Actually, our biggest challenge is managing growth. For the last two years, we have been managing a substantial change in our customer base. We’re going from one end of the spectrum to the other. Our business is contract-based, primarily in the aerospace and defense sectors. They have their own cycles. When they expire, even a couple at the same time, we have to adjust to maintain the volume of work and the cycle of work.

The good news is that they are multiple-year contracts, from five to 20 years.

The other challenge is that in 2016, we created an ESOP (employee stock ownership plan, through which employees come to own shares of the business). There were two drivers for that. One was to keep control of the company local. The other was us facing the No. 1 issue in small business today — succession, and how baby boomers create succession.

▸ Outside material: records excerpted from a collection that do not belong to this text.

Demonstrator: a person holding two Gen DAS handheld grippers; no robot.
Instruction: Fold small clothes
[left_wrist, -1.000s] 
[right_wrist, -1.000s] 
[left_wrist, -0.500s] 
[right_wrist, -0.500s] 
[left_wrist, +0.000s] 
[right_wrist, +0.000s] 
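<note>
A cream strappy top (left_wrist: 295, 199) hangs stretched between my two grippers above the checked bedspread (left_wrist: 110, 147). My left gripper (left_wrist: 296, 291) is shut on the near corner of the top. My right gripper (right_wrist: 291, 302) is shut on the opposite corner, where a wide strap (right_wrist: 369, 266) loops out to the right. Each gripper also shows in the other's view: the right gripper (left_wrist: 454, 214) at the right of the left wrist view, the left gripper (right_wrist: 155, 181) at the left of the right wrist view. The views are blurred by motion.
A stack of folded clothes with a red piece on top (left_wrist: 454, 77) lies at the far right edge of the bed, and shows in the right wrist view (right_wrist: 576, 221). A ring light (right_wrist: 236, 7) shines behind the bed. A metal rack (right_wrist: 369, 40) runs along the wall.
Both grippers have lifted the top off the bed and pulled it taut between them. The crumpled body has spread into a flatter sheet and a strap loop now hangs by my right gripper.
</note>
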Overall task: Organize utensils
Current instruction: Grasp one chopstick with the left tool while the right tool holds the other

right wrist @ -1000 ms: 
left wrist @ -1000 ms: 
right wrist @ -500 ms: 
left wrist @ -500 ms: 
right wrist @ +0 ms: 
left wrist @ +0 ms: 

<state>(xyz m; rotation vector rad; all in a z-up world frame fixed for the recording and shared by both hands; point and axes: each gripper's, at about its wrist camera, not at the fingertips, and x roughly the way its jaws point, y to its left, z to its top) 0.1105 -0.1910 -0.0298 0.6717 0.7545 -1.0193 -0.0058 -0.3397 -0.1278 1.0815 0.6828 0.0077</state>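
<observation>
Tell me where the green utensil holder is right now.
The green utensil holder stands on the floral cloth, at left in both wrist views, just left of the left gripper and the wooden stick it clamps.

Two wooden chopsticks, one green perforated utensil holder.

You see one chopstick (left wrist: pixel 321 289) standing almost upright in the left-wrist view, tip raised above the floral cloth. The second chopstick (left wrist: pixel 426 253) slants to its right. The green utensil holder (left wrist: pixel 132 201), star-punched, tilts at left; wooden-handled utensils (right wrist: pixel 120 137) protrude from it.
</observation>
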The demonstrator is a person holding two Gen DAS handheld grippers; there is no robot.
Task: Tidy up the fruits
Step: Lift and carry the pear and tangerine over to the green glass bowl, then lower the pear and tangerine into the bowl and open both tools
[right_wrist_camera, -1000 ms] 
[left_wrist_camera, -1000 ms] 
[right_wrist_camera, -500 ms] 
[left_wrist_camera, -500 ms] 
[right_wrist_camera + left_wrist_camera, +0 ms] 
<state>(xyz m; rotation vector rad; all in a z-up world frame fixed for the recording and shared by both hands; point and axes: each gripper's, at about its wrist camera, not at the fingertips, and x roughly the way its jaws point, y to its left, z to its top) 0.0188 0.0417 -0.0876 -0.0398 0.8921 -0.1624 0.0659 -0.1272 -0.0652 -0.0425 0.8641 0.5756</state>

We have had a rate of change that is great as we have ever seen between the two. What we have now is very experienced long-term employees and a couple of key hires, people with experience and with skills we didn’t have internally. The key to hiring is turning over the right rocks. We hired a chief operating officer and a chief financial officer. We did national searches ourselves.

In our industry and others, there is so much ownership change with companies being sold and people finding themselves surplussed. Our COO had worked in a larger, more sophisticated shop in Portland. He had the experience and qualifications for where we wanted to go. The CFO had also worked in a more sophisticated financial environment.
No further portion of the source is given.